───── SUPPLIED MATERIAL

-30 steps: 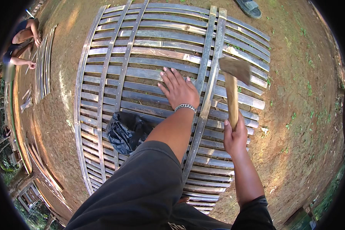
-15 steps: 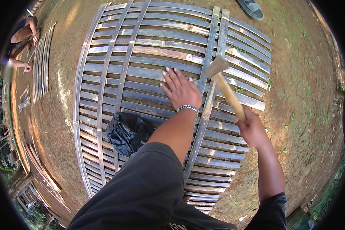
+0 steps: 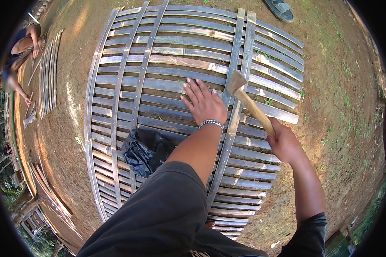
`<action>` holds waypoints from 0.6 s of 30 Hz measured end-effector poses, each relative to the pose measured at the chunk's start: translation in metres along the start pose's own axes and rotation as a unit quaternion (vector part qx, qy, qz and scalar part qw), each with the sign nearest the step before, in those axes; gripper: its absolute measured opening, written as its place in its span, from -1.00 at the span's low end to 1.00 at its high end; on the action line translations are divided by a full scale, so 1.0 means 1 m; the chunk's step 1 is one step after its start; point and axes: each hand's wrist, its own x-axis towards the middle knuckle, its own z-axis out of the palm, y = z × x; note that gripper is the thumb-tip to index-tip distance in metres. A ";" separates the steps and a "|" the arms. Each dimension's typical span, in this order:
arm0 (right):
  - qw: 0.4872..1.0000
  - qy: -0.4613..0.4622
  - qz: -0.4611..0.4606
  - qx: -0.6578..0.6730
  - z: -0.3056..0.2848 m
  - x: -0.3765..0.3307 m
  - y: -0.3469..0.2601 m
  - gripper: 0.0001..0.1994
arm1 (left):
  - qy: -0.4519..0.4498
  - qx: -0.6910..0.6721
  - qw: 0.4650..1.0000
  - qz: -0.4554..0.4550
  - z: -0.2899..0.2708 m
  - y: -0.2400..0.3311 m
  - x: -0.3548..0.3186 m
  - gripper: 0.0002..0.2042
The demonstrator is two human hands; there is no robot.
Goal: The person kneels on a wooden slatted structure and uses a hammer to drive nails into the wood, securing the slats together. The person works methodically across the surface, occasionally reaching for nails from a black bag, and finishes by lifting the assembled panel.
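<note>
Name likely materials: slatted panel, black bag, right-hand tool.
Slatted panel: likely weathered bamboo, greyish, with node-like bands.
Black bag: probably thin plastic, glossy and crinkled.
Tool: handle apparently bare wood, matte tan; head perhaps rusted metal, dull brown.

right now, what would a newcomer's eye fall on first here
A wide, grey-brown slatted wooden panel fills the middle. At right, the bare right hand grips an axe-like tool with a pale wooden handle, while the bare left hand lies spread on the panel. A crumpled black plastic bag sits left of centre.
</note>
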 end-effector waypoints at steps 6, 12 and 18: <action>0.996 0.054 0.054 0.039 -0.004 0.000 -0.023 -0.56 | 0.012 -0.006 1.000 0.008 0.003 -0.002 0.002 -0.37; 0.999 0.030 0.030 0.020 0.019 -0.006 0.006 -0.53 | 0.004 -0.007 1.000 0.004 0.003 -0.003 0.001 -0.37; 0.998 0.058 0.007 -0.016 0.040 -0.002 0.015 -0.53 | 0.001 0.001 1.000 0.001 0.001 -0.001 0.003 -0.37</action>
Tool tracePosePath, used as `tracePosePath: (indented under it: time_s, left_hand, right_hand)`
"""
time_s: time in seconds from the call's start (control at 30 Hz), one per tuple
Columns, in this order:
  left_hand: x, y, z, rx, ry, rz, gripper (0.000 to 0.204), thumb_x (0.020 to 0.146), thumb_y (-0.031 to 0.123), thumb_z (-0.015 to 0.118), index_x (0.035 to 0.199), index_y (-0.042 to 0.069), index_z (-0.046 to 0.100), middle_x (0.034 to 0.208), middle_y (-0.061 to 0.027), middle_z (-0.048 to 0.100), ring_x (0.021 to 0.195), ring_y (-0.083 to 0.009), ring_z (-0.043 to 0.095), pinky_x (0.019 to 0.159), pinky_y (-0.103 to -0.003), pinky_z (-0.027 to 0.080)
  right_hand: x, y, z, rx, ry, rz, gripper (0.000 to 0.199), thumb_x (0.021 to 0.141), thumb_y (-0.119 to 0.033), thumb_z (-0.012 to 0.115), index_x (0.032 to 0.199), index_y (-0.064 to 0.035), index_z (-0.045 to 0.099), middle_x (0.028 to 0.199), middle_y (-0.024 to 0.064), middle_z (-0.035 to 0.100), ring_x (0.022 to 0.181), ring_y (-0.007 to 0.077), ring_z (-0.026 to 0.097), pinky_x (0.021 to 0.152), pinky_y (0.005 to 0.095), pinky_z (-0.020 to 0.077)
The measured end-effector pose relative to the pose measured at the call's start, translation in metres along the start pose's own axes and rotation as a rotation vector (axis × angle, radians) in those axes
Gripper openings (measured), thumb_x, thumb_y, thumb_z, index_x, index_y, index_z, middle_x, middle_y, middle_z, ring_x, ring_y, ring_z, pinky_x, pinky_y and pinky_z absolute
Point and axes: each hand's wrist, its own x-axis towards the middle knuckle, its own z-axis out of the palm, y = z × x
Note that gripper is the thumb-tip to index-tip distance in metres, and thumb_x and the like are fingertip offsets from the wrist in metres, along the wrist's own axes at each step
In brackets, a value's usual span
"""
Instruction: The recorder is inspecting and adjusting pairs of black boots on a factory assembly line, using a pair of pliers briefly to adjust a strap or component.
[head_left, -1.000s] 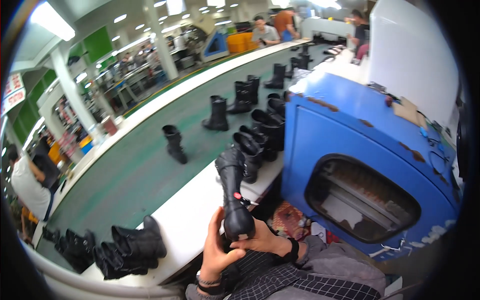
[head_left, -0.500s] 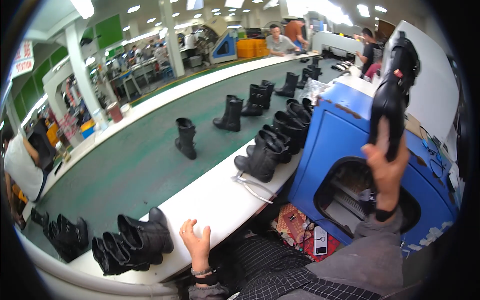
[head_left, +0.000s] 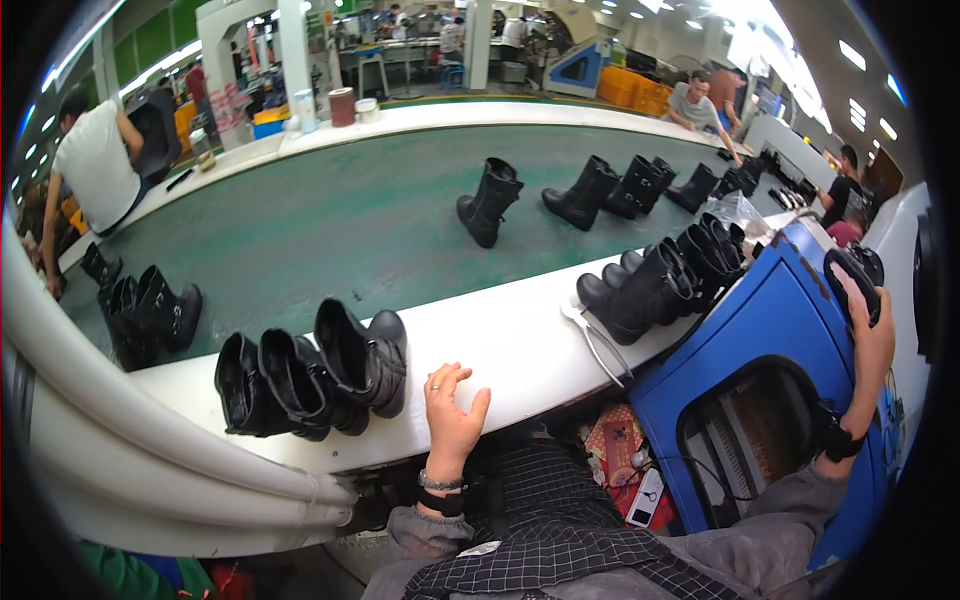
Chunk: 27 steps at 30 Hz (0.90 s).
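My right hand point(head_left: 874, 340) is closed around a black boot point(head_left: 872, 262) beside the top right of the blue machine point(head_left: 655, 400). A pale pinkish patch shows on the boot's side toward me; part of it is hidden by my fingers. My left hand point(head_left: 452, 412) holds nothing, its fingers apart and slightly bent, over the front edge of the white ledge point(head_left: 500, 345). Just left of it stand several black boots point(head_left: 362, 362). Farther right on the ledge, more black boots point(head_left: 640, 290) stand near the machine, with a pale-handled tool point(head_left: 595, 345) in front of them.
Beyond the ledge, a green conveyor belt point(head_left: 370, 215) carries spaced black boots point(head_left: 489, 203). A thick white pipe point(head_left: 160, 410) curves along my left. Under the ledge lies a white device point(head_left: 646, 497) with a cable. Other people sit or stand along the belt's far side.
The view has turned left, so belt and ledge appear farther right. My right hand has brought the boot down from its raised, upright position to the machine's far right. My left hand stays empty.
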Motion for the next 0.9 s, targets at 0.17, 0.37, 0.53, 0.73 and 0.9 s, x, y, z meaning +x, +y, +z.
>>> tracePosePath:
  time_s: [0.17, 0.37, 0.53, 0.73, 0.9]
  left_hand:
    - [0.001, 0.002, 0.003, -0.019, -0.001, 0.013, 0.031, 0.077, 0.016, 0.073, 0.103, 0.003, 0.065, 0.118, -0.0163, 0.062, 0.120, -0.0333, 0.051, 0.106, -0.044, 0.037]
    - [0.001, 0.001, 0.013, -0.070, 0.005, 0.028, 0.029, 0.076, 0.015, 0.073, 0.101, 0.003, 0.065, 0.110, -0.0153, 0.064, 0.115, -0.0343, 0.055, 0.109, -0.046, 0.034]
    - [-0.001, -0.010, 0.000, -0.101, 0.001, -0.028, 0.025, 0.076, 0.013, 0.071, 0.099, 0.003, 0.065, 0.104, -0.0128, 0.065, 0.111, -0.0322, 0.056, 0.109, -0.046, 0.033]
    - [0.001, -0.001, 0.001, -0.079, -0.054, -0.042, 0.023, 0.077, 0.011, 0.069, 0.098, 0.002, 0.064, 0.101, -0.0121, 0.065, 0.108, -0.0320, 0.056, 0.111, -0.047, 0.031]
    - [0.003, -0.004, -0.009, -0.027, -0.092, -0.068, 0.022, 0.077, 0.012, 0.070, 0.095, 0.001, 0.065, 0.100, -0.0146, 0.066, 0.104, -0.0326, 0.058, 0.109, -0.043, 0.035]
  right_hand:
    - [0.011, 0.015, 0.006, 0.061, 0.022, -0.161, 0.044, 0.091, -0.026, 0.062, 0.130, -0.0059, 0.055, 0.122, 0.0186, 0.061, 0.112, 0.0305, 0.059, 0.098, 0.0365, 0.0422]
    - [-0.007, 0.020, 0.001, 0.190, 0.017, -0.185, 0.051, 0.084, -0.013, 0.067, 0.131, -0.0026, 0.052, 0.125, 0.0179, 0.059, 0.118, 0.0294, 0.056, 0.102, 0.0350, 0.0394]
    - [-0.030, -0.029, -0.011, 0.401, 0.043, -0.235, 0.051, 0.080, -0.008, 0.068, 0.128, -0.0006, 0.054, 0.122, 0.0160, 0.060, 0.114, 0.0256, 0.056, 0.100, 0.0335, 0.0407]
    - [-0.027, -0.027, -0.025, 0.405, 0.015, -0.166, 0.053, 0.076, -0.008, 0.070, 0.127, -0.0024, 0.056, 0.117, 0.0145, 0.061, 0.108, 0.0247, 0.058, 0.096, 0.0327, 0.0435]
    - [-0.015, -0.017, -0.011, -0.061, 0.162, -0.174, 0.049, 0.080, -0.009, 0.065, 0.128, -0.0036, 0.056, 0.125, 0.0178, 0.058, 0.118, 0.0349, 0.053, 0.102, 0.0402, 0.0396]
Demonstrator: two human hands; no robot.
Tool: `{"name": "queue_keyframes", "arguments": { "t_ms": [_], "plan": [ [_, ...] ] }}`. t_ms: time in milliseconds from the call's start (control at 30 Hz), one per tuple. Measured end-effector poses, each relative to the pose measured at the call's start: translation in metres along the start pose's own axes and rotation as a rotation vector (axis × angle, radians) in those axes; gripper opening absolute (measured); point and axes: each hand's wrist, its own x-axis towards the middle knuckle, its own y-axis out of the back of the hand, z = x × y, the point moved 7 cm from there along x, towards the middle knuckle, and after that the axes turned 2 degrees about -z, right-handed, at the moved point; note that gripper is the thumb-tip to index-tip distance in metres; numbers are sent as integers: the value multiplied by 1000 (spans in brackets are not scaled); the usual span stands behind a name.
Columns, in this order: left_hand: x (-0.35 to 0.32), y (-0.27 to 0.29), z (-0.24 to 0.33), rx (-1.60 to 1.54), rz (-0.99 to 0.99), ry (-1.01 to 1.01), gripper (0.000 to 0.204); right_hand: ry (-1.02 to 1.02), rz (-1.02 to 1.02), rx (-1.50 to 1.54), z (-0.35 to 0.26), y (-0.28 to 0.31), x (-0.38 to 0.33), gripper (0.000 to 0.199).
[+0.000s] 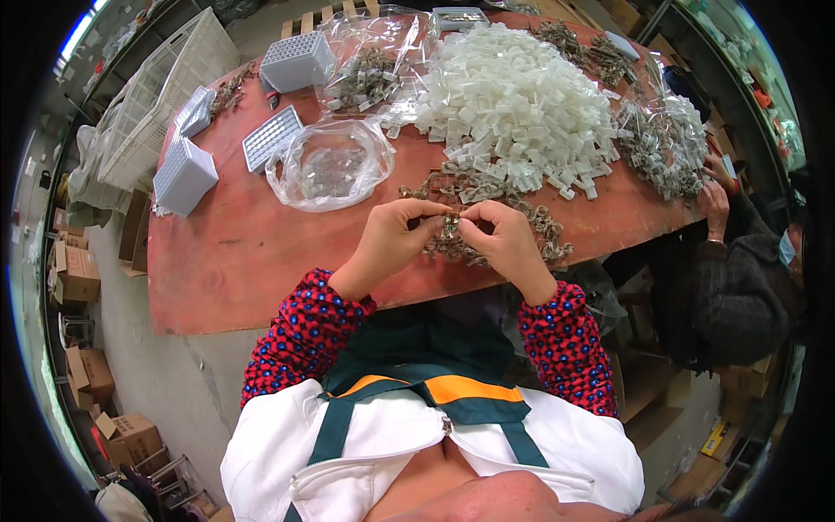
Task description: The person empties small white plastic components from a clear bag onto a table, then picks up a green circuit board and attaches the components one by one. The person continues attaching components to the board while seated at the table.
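Note:
My left hand (pixel 390 240) and my right hand (pixel 511 245) meet near the table's front edge, fingertips pinched from both sides round a small shiny piece (pixel 450 225). Its exact kind is too small to make out, and the fingertips partly cover it. Just beneath and behind the hands lies a heap of brownish-grey cord-like strands (pixel 544 228). Beyond that rises a large pile of small translucent white plastic pieces (pixel 522 100). To the left of the pile, an open clear plastic bag (pixel 291 178) holds clear small pieces.
White gridded trays (pixel 272 139) and stacked white blocks (pixel 186 177) stand at the left of the red table (pixel 235 270). A clear bag (pixel 365 78) of brownish pieces lies farther back. At the right, a co-worker's hands (pixel 715 204) touch another brownish heap (pixel 665 139). Cardboard boxes (pixel 76 271) line the left floor.

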Motion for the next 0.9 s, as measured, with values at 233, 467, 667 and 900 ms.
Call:
{"name": "queue_keyframes", "arguments": {
  "t_ms": [233,467,667,900],
  "plan": [
    [-4,12,2,294,210,-4,22,164,86,-198,-8,-10,11,14],
    [-5,48,12,593,399,-51,23,119,273,-450,-7,51,-4,19],
    [12,6,11,280,147,-33,23,-36,138,-461,36,64,-27,26],
    [23,-18,-6,395,45,56,23,-232,74,-124,69,45,-17,25]
  ]
}}
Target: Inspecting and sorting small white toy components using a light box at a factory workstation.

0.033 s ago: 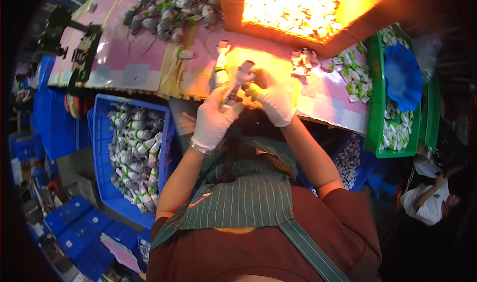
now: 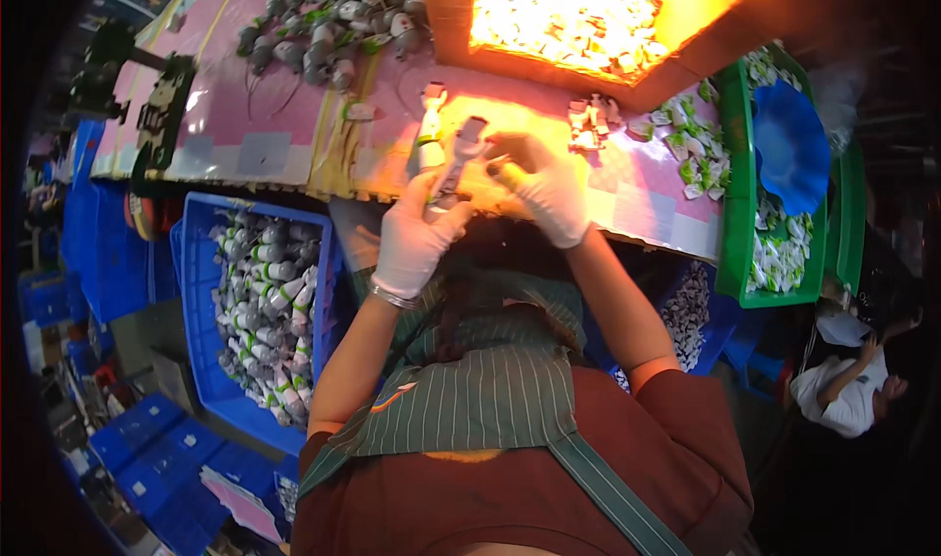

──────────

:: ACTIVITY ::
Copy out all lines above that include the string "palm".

:: TASK OUTPUT ::
`<action>` holds waypoints from 0.6 s of 30 Hz measured end-effector poses, each relative to the pose measured at the chunk's start: translation in metres along the start pose's own axes and rotation as a unit quaternion (vector part qx, qy, qz and scalar part qw), each with the sign nearest the step before, in those axes; gripper: its absolute measured opening, written as its place in its span, from -1.00 at the span's low end to 1.00 at its high end; on the action line translations are divided by a full scale, so 1.0 means 1 m; the chunk's step 1 is one step after its start; point and axes: each hand's wrist, its own x-axis towards the middle knuckle, its own z-axis out of the palm, y = z × x; note that gripper is the thumb-tip to index-tip distance in metres. A ";" separates the steps and a "|" the arms. Each dimension's typical span, in this order:
Point and axes: each hand's wrist, its own x-axis towards the middle knuckle, its own z-axis out of the palm, y = z × x

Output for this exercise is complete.